Maybe I'm wrong about how it works, but I feel that Optionals in Java are a bolt-on solution that only solves half the problem that the same concept solves in Swift (or Haskell, or Rust, etc.)
An Optional in Java is just another value, and nothing in practice stops that from being null. I.e. a method that returns an Optional can still return an actual null if poorly implemented. So the major benefit Optionals give you in Java is a typed declaration that the method may return an "empty" value, which is certainly helpful for knowing what cases your client code needs to handle, but it does not guarantee that the method will never return null. It reduces the probability of unhandled null pointers, but it does not eliminate them.
On the other hand, Swift & co. guarantee at compile time that a function which says it returns an Optional will always return an an Optional, never a null, and, better still, if a function says it returns some non-optional value, it still is guaranteed to never return null.
It's great that Java is pushing for this style of code, but I'm afraid without compile-time guarantees of return values it will always feel less powerful there.
I completely agree with your point -- you can't compare the power of compile-time checking to Java's Optionals, for the most part.
However I tend to think that what's important about Optionals is the spreading of the notion of thinking critically about failure modes around improper input/output. "Defensive" coding is often considered a mid-range skill (at least I think), and IMO it's because a lot of junior programmers just assume if some method get ObjectThing a, it's going to be there, and not null. I think merely seeing Optional<ObjectThing> a encourages movement in the right direction as far as program correctness, a road that will almost surely tour through concepts and languages that take that kind of correctness more (ex. Swift, Haskell).
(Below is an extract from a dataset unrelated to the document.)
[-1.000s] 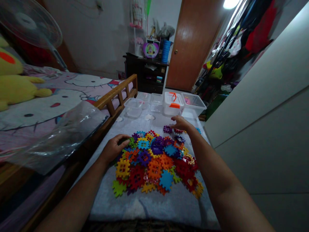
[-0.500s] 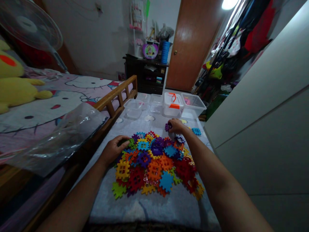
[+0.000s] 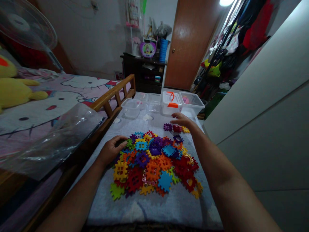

Also, Optionals are a light introduction to functors which is nice.
Checked exceptions also forces thinking critically about failure modes, but they seem to be an unpopular language feature, and few new libraries seem to use them. No other popular language has adopted them.
Why are optionals good and checked exceptions bad? (I'm certainly not implying that one replaces the other - i'm just saying that it they both have an origin of forcing programmers to think about errors)
Because checked exceptions are incompatible with the idea of standard interfaces. You can't use interfaces like List, Iterable, Runnable, etc in a world with checked exceptions; you'd have to declare special versions of each of those interfaces for every possible exceptional condition. Since we need standard interfaces to let modules work together, everyone ends up catching and wrapping checked exceptions in runtime exceptions. Any potential value is lost.
Exceptions are exceptional; the whole point is that you aren't supposed to have to think of them in normal program flow. Go gets this wrong too, forcing three extra lines of if err != null { for pretty much every single function call -- and with the added bonus of destroying stack context with each return.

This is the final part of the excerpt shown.